**EXERCISE:** Across the listing, how many lines contain "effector"? The reply is the number alone.

======

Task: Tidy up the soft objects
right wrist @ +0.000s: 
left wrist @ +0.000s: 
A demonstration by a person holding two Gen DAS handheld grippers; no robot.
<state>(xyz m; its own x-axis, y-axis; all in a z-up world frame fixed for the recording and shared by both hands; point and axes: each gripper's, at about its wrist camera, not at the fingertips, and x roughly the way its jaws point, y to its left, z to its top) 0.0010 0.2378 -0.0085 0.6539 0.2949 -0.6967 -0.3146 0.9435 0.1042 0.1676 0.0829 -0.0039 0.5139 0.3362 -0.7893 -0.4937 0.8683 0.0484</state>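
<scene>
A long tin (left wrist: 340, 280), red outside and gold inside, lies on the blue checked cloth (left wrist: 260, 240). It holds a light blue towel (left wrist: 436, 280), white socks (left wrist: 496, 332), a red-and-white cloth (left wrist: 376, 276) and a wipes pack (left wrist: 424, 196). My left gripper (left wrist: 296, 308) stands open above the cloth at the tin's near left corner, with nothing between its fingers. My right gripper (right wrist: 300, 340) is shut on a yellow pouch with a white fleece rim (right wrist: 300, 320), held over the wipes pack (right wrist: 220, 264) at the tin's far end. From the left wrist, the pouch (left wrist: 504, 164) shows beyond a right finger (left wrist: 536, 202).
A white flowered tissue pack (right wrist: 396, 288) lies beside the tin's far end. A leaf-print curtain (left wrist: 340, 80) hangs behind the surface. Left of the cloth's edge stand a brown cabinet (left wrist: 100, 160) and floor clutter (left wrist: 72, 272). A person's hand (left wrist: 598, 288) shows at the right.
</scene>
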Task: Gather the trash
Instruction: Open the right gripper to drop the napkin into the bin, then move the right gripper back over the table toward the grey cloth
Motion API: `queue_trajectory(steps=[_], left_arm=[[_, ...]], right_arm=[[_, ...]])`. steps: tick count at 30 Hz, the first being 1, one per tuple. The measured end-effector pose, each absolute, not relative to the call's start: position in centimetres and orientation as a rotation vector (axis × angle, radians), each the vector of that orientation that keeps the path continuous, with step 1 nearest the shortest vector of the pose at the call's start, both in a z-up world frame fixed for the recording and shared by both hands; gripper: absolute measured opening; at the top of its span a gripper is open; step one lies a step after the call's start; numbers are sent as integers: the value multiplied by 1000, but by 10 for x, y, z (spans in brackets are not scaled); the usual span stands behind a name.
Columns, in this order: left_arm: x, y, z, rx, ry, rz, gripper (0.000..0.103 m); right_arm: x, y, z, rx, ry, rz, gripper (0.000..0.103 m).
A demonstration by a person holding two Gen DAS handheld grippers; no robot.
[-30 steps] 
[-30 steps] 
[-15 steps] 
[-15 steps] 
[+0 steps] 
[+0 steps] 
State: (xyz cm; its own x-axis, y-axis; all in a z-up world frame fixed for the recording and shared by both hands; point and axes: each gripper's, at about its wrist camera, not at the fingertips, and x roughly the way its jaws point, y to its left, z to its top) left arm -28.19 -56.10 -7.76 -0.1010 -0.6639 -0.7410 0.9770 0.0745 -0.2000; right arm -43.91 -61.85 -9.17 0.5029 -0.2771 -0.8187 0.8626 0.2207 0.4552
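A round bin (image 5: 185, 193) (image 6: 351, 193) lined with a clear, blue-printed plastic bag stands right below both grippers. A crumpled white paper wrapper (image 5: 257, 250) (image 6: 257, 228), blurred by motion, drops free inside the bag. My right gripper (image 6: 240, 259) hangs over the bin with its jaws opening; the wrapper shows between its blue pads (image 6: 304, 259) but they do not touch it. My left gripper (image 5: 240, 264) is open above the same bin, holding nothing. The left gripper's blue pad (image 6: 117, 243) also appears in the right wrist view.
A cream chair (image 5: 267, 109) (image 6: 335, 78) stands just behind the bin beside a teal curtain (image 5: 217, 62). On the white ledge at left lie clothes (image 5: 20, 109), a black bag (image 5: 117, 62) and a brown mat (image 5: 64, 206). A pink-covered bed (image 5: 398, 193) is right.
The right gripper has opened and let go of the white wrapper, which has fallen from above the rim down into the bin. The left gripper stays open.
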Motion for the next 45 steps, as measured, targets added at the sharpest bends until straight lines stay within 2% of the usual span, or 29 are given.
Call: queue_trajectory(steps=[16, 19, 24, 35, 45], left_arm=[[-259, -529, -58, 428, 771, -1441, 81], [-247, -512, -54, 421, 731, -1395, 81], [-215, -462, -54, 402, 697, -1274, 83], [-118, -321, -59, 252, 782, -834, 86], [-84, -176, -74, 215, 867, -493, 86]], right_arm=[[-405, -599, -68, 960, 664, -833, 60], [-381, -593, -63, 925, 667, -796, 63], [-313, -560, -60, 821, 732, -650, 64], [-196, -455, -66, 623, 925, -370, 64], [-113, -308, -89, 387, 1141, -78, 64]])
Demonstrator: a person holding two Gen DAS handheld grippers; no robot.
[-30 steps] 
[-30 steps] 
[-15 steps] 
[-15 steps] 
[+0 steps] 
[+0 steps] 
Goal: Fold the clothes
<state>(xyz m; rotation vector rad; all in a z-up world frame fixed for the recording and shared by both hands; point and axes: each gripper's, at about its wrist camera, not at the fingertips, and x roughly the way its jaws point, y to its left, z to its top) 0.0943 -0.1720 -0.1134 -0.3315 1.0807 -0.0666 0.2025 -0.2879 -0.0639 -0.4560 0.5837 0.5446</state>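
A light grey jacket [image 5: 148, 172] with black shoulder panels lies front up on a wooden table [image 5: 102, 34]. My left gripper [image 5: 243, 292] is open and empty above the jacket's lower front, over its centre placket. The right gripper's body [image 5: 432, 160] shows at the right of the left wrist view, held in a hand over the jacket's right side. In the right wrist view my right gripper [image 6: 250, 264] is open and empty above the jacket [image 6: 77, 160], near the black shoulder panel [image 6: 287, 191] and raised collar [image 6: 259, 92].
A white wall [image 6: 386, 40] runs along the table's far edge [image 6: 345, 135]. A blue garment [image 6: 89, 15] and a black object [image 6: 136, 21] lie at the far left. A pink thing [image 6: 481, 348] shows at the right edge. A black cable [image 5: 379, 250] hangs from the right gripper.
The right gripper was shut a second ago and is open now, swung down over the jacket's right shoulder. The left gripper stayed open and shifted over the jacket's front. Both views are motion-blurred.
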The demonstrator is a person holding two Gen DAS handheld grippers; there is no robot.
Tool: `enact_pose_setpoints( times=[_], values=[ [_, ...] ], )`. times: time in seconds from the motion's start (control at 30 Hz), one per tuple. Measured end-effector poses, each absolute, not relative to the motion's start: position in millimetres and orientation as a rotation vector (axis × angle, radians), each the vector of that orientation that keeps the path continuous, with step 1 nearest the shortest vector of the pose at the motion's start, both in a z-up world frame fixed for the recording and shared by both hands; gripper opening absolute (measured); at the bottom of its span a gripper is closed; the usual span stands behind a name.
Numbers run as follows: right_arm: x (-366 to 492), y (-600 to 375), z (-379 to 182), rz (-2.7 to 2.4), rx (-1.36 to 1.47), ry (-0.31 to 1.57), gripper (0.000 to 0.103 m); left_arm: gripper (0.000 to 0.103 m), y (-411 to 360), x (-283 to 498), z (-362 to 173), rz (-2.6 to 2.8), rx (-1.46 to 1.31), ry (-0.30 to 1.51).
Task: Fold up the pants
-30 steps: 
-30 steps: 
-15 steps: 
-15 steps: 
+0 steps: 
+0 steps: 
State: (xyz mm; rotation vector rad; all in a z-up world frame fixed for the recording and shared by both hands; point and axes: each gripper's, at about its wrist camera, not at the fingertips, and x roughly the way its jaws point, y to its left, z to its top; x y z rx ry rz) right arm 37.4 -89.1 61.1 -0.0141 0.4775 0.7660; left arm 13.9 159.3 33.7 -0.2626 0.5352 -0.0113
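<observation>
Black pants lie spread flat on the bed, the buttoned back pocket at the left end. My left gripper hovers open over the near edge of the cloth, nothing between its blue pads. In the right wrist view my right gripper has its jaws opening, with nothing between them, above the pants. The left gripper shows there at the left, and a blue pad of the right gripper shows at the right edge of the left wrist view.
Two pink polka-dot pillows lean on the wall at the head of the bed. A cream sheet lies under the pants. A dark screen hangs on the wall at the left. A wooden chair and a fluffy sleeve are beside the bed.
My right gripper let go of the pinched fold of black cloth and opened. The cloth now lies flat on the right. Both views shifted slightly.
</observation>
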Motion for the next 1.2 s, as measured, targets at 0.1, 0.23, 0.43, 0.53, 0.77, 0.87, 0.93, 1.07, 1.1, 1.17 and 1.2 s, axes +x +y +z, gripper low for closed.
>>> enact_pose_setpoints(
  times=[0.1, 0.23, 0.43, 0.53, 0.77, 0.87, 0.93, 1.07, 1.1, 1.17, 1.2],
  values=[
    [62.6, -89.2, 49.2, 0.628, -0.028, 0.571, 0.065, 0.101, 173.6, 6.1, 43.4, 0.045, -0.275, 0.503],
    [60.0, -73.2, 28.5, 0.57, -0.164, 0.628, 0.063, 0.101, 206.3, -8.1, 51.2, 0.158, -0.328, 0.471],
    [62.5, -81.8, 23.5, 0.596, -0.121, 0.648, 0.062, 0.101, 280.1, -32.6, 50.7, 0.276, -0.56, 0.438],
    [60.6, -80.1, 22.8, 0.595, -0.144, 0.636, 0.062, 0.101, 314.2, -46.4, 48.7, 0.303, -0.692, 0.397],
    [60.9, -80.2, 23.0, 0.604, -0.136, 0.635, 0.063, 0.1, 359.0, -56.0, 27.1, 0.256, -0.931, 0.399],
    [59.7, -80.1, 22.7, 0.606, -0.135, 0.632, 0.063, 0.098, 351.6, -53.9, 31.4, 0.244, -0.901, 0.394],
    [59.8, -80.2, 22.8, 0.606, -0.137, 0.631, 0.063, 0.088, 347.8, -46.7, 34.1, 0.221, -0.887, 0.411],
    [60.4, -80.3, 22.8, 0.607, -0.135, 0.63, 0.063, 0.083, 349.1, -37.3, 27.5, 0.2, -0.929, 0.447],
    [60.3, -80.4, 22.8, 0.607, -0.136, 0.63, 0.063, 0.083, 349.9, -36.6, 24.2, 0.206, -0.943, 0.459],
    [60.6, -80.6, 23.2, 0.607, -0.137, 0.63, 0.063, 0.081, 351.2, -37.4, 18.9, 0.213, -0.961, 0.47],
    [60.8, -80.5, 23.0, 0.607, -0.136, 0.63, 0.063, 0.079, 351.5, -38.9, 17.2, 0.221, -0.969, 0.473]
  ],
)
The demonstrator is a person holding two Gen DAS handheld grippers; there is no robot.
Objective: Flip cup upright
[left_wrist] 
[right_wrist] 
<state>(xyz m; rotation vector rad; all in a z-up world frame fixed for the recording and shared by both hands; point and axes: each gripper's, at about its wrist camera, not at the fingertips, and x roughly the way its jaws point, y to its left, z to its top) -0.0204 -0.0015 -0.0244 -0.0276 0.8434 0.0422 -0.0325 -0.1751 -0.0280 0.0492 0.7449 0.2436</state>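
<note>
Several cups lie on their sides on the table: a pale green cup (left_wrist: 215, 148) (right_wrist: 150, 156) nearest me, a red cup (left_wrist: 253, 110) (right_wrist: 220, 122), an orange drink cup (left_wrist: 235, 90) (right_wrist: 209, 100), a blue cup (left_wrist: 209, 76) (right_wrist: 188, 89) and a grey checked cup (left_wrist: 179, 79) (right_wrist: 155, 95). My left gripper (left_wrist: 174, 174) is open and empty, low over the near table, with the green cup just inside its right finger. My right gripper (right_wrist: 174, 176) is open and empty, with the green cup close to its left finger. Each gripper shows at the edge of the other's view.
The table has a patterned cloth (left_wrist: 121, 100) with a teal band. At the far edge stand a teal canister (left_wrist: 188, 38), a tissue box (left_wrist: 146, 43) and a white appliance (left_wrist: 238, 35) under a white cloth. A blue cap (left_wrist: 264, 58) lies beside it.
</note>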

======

**ANSWER SECTION:** 2